Однако последние слова председателя вдруг пробудили в подсудимом судорожную энергию отчаяния, являющуюся у людей в момент окончательной гибели, – ту самую энергию, с которой осужденный на смерть иногда борется на эшафоте с палачом, надевающим на шею веревку.
И умоляющим голосом он воскликнул:
– О да, господин председатель!.. Ради господа, ради самого бога, выслушайте меня… позвольте мне рассказать все, все!..
Присяжные заседатели изобразили на лицах сосредоточенное внимание, судьи углубились в рисование петушков на лежавших перед ними листах бумаги, публика напряженно затихла. Подсудимый начал:
– Когда я в начале прошлого года приехал в этот город, у меня не было никаких планов на будущее. Я, кажется, и родился неудачником. Мне никогда ни в чем не везло, и в сорок лет я оставался таким же беспомощным и непрактичным, как и во время моей юности.
Я обратился к графу Венцепольскому с просьбой протекции для получения какого-нибудь места. Я рассчитывал найти у него помощь, так как он приходился дальним родственником моей покойной матери. Граф, человек щедрый и снисходительный к чужим, устроить меня в то время никуда не мог, но зато предложил мне до первого удобного случая поселиться у него в доме.
Я переехал к нему. Сначала он оказывал мне некоторые знаки внимания, но вскоре я приелся ему, и он перестал со мною стесняться. Должно быть, он так привык к моему присутствию, что считал меня чем-то вроде мебели. Тогда-то для меня и началась ужасная жизнь приживальщика – жизнь, полная горьких унижений, бессильной злобы, подобострастных слов и улыбок.

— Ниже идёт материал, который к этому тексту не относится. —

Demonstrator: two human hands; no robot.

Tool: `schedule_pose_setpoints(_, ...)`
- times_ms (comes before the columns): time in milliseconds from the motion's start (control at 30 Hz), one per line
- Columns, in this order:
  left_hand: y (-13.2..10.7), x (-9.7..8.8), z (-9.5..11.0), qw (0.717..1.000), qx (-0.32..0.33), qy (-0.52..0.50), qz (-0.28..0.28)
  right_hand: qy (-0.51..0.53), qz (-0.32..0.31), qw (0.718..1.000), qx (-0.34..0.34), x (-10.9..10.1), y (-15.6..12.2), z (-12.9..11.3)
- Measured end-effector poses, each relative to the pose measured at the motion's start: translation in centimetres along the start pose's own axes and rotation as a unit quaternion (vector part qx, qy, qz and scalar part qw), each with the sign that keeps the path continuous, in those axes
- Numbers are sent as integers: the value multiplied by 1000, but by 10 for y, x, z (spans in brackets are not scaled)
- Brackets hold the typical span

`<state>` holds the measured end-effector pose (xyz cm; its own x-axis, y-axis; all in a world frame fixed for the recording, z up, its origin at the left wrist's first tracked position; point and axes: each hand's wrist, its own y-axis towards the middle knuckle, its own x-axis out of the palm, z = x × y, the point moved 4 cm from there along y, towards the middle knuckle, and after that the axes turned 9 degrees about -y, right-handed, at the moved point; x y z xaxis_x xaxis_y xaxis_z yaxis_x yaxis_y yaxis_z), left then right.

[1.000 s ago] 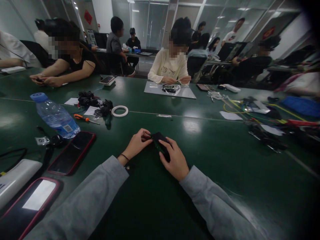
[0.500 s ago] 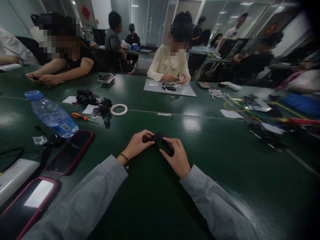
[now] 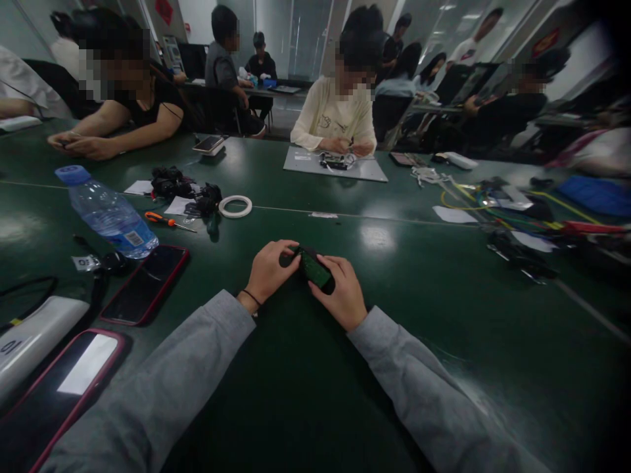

Чтобы понять всю мучительность этой жизни, надо испытать ее. Напрасно независимые и гордые люди думают, что привычка к прихлебательству вконец притупляет у человека способность дрожать от обиды, плакать от оскорбления. Никогда, никогда не был я так болезненно чувствителен к каждому слову, казавшемуся мне намеком на мое паразитство. Душа моя в это время была сплошной воспаленной раною – другого сравнения я не могу найти,– и каждое прикосновение к ней терзало ее, как обжог раскаленным железом. Но чем больше проходило времени, тем меньше я чувствовал в себе энергии, чтобы вырваться из этого унизительного положения. Я всегда был слаб, труслив и вял. Сытая жизнь на графских хлебах окончательно меня парализовала и развратила, разъела, как ржавчина, остатки моей самостоятельности. Иногда ночью, ложась спать и переживая вновь бесконечный ряд дневных унижений, я задыхался от злобы и говорил себе: «Нет, завтра конец! Я ухожу, ухожу, бросив в лицо графу много горьких и дерзких истин. Лучше и голод, и холод, и платье в заплатах, чем это подлое существование».